Zwar muss das Revisionsgericht die Überzeugung des Tatgerichts vom Vorliegen eines Sachverhalts grundsätzlich hinnehmen. Ebenso ist es ihm verwehrt, seine eigene Überzeugung an die Stelle der tatgerichtlichen Überzeugung zu setzen. Allerdings ist zu prüfen, ob die Überzeugung des Tatgerichts in den Feststellungen und der ihnen zugrunde liegenden Beweiswürdigung eine ausreichende Grundlage findet. Diese müssen den Schluss erlauben, dass das festgestellte Geschehen mit hoher Wahrscheinlichkeit mit der Wirklichkeit übereinstimmt. Deshalb müssen die Urteilsgründe des Tatgerichts erkennen lassen, dass die Beweiswürdigung auf einer tragfähigen, verstandesmäßig einsehbaren Tatsachengrundlage beruht und die vom Tatrichter gezogene Schlussfolgerung nicht nur eine bloße Vermutung darstellt (vgl. etwa BGH, Beschluss vom 22. August 2013 - 1 StR 378/13, NStZ-RR 2013, 387, 388).
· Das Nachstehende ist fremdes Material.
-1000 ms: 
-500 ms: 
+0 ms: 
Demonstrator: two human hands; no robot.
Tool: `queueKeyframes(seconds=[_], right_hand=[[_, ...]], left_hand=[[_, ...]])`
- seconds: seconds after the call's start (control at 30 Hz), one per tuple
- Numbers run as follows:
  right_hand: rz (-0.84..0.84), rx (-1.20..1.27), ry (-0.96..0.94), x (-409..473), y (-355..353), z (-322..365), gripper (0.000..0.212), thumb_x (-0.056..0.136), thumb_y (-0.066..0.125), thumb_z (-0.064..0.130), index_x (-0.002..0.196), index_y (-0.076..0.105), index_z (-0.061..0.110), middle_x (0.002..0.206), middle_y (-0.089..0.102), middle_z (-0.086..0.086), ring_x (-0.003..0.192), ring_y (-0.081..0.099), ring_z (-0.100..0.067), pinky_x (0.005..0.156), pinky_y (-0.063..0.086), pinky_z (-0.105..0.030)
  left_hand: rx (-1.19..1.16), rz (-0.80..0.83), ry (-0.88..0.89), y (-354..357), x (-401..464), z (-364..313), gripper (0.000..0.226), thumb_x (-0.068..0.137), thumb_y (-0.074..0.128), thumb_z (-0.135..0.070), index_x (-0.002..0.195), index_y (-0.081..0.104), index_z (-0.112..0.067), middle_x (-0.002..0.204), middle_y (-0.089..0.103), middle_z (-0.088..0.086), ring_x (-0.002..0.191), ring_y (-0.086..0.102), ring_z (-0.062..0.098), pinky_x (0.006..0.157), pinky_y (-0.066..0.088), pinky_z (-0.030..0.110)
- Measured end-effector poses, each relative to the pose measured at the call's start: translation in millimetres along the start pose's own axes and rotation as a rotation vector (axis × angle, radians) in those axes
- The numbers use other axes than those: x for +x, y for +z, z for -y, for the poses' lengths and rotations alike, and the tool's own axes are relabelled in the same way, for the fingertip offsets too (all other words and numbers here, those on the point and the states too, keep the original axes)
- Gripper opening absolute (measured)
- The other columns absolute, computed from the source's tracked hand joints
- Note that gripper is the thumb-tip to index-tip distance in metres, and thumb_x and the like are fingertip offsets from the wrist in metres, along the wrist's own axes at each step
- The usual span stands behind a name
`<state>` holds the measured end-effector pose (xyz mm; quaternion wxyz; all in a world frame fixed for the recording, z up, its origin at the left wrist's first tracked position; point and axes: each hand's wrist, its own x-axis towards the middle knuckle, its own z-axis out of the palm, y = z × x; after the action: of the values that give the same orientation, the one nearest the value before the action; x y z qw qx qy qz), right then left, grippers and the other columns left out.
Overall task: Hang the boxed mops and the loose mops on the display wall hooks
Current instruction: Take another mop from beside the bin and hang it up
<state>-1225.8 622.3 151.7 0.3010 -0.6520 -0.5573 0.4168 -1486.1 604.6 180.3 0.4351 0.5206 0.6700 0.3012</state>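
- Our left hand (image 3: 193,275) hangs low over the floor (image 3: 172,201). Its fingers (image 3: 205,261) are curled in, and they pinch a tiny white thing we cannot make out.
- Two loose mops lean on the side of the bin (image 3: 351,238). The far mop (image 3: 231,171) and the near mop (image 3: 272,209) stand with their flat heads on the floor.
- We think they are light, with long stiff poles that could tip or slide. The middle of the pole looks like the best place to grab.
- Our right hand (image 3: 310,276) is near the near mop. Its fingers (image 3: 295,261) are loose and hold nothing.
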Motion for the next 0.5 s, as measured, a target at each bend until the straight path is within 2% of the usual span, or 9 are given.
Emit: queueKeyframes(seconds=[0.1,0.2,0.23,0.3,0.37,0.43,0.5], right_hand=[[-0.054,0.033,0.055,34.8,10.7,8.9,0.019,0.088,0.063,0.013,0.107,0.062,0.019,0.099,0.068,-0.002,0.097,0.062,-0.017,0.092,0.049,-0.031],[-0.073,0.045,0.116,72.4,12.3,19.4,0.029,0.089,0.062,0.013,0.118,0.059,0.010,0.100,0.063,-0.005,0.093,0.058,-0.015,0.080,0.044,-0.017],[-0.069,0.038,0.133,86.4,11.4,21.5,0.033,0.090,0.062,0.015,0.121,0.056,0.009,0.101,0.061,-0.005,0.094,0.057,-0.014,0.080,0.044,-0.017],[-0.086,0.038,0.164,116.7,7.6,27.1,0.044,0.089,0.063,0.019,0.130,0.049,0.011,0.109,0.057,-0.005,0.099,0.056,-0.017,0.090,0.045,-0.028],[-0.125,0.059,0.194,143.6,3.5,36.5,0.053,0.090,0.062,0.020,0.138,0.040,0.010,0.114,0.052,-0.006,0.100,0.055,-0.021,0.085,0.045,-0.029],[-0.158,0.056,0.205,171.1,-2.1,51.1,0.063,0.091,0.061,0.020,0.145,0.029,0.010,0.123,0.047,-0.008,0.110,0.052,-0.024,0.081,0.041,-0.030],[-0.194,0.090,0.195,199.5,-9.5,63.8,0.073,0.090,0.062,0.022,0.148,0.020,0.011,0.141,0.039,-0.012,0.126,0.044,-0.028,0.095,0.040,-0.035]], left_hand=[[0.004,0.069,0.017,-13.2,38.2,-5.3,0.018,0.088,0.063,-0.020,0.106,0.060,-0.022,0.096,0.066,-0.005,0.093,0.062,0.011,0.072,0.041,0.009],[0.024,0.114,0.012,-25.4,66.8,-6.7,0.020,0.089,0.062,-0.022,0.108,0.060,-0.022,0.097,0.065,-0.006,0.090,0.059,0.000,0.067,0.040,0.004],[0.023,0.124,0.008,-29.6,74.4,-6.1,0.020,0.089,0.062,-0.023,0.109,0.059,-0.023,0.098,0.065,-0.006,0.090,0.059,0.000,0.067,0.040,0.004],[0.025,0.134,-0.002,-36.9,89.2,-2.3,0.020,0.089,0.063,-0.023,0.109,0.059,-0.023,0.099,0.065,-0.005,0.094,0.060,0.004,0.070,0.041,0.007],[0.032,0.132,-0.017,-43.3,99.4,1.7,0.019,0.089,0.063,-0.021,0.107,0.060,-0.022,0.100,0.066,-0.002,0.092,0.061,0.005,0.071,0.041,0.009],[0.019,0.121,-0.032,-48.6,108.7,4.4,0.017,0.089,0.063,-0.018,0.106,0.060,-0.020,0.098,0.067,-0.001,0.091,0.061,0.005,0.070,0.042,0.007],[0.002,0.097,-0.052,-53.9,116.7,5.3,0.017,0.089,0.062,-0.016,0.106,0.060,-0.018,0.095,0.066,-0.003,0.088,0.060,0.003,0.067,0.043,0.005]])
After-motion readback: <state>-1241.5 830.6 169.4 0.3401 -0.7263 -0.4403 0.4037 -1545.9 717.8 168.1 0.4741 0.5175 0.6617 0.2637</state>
Nach diesem Maßstab ist die Schlussfolgerung des Landgerichts nicht tragfähig begründet. Der von der Strafkammer aus dem Vortatgeschehen (gemeinsames Hinterherlaufen, Getrennthalten der Geschädigten, gemeinsame Provokationen, Verbleiben bei den Geschädigten nach deren Äußerung, nicht in die Nachtgaststätte zu gehen) gezogene Schluss auf eine ausdrücklich oder stillschweigend getroffene Übereinkunft des Angeklagten und des gesondert Verfolgten S., einen der Geschädigten körperlich zu misshandeln, stellt eine bloße Vermutung dar, die eine für die Verurteilung notwendige Überzeugung nicht zu begründen vermag. Die Jugendkammer hat diese Schlussfolgerung rechtsfehlerhaft im Ergebnis als die einzig mögliche gewertet und dabei die Möglichkeit der bloßen Provokation und nicht tätlichen Streitigkeit unberücksichtigt gelassen, für die das Wegschlagen der Mütze vom Kopf des Geschädigten sprechen könnte.
2. Auf der Grundlage der bisherigen Feststellungen sind die Voraussetzungen des § 224 Abs. 1 Nr. 4 StGB nicht erfüllt; der Senat kann aber nicht ausschließen, dass - wie vom Generalbundesanwalt zutreffend ausgeführt - weitere, auch die Tatbestandsverwirklichung eines versuchten gemeinschaftlichen Raubes oder einer versuchten Erpressung belegende - Feststellungen möglich sind und verweist die Sache insoweit zu umfassend neuer Verhandlung und Entscheidung zurück. Da infolge der Abtrennung des Verfahrens gegen den gesondert Verfolgten S. die Voraussetzungen der besonderen Zuständigkeit der Jugendkammer nicht mehr vorliegen, erfolgt die Zurückverweisung an eine allgemeine Strafkammer des Landgerichts.